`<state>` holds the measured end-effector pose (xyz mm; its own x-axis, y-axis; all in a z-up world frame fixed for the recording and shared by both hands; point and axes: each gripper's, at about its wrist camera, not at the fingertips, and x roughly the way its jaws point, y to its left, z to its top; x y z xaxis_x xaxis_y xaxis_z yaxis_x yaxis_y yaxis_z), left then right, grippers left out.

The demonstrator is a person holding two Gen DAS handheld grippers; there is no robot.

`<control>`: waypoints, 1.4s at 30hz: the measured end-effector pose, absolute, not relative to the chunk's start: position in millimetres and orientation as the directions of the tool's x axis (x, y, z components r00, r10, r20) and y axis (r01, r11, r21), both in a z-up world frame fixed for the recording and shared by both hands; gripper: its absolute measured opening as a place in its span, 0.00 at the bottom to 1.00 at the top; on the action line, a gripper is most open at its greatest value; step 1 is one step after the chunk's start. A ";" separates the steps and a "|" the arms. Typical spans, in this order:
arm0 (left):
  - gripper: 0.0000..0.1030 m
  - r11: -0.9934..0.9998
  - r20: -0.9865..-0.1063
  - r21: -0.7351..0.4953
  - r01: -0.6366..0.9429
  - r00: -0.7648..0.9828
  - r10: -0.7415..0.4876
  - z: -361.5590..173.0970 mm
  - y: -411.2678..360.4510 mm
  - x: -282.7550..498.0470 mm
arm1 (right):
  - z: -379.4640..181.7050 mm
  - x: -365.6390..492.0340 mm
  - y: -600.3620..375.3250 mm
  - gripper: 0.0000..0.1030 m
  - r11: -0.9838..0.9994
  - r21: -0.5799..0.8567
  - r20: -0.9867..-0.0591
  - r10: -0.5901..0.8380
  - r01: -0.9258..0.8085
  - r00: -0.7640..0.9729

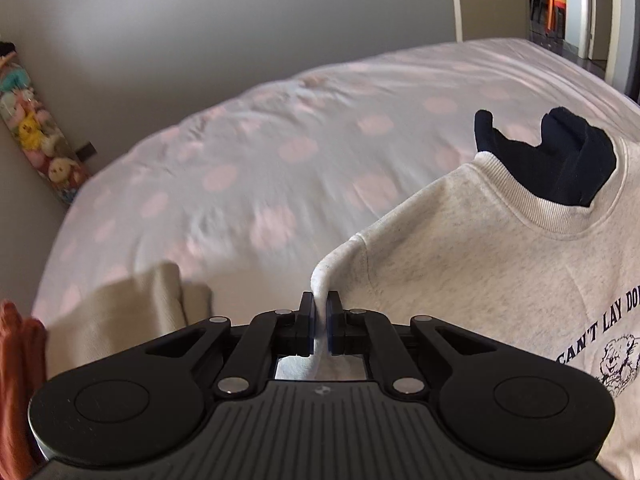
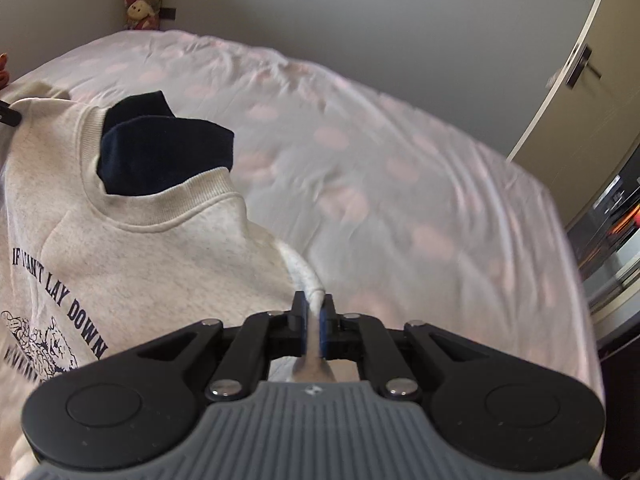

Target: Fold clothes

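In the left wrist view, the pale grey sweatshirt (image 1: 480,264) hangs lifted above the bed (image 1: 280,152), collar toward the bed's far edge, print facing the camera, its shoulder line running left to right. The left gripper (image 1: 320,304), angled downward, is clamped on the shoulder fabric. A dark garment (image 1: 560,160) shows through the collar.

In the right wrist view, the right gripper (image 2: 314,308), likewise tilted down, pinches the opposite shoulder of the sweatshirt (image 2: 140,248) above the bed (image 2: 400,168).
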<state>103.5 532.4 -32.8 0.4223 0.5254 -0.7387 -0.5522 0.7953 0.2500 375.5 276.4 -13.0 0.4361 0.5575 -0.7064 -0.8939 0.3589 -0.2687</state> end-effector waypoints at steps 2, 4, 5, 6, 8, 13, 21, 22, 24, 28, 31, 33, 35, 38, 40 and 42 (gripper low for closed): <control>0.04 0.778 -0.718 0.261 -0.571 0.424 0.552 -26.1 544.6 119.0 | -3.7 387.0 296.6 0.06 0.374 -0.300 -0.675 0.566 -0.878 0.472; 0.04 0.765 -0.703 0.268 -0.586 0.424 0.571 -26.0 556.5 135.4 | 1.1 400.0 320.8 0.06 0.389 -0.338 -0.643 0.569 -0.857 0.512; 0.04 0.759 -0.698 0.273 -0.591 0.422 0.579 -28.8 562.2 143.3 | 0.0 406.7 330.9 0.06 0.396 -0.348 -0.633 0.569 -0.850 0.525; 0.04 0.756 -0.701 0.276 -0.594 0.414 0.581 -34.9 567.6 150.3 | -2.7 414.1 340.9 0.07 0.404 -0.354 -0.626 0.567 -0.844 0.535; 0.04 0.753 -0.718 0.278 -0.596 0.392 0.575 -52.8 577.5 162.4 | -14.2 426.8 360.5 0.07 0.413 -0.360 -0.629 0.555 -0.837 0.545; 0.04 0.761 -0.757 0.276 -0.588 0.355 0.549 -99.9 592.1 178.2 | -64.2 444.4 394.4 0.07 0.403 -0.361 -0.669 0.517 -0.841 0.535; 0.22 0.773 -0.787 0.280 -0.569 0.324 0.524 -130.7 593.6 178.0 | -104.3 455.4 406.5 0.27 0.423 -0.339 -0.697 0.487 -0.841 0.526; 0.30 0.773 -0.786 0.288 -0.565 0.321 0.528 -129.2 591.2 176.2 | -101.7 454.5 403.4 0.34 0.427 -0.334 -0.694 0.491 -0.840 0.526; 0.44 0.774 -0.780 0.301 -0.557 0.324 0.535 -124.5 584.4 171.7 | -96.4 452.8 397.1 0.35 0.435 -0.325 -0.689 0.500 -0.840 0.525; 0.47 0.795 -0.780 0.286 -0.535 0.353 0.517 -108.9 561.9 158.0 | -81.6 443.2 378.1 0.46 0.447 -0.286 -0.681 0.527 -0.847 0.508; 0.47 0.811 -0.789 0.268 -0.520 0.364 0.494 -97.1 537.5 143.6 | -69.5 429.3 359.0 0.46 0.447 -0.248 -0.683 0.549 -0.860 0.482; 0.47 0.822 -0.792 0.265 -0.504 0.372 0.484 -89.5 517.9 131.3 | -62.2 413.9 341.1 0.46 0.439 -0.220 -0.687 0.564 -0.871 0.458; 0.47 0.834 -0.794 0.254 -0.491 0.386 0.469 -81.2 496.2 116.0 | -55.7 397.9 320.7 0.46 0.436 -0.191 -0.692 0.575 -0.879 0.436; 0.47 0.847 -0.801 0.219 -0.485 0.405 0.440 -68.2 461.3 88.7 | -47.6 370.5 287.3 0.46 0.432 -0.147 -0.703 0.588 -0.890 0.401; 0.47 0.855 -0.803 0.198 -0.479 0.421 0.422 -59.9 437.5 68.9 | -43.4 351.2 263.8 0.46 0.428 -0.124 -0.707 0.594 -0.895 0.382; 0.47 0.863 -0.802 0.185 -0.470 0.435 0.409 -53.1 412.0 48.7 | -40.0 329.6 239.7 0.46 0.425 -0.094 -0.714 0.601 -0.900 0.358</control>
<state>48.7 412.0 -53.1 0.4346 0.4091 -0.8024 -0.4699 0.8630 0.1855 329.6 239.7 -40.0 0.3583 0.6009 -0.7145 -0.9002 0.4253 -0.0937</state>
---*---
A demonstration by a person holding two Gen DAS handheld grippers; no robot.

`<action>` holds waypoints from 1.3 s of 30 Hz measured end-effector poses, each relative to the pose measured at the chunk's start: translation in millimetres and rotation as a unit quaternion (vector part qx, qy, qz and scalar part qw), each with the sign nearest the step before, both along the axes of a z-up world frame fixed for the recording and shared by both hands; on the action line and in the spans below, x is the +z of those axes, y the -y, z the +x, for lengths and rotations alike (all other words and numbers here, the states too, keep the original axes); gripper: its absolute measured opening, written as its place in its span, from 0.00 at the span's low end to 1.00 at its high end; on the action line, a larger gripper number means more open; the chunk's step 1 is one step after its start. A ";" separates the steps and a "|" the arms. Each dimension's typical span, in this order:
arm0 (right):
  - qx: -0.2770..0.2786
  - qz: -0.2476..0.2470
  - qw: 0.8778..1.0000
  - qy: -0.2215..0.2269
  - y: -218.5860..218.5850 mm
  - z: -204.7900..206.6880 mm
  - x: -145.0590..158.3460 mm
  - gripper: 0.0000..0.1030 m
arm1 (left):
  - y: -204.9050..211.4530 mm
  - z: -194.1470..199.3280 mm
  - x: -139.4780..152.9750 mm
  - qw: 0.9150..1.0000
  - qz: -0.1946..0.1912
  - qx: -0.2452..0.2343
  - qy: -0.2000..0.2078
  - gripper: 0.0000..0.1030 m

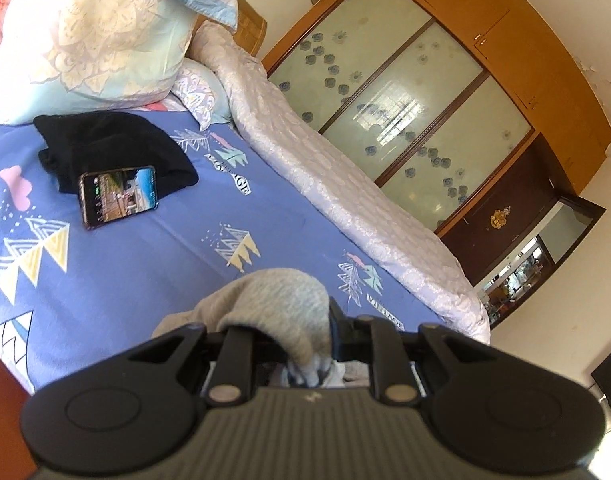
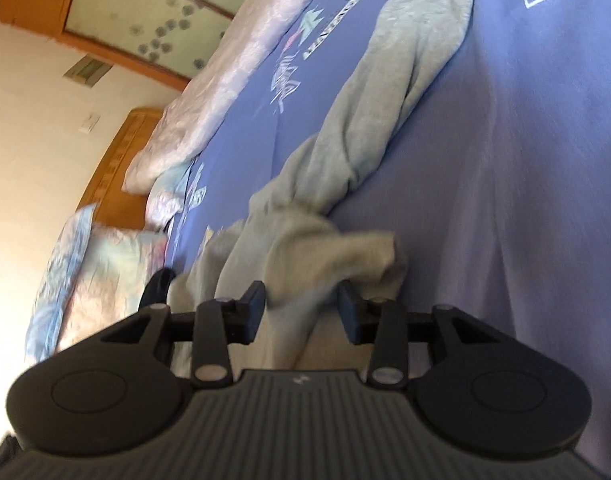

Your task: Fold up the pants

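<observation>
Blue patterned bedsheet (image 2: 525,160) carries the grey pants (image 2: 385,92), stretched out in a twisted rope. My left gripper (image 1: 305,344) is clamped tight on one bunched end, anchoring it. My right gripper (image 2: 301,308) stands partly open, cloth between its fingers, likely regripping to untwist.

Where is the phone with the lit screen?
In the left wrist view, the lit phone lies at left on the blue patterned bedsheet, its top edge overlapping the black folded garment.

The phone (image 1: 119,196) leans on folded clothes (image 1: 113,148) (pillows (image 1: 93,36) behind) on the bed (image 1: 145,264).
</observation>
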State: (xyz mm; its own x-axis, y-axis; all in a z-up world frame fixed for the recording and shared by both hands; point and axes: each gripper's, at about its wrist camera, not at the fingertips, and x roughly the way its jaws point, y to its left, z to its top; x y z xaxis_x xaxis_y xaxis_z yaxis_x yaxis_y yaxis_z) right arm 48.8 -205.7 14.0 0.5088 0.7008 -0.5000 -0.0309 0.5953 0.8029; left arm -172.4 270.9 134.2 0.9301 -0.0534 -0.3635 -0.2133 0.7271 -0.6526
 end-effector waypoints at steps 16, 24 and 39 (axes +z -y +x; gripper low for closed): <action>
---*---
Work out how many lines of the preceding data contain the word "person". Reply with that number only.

2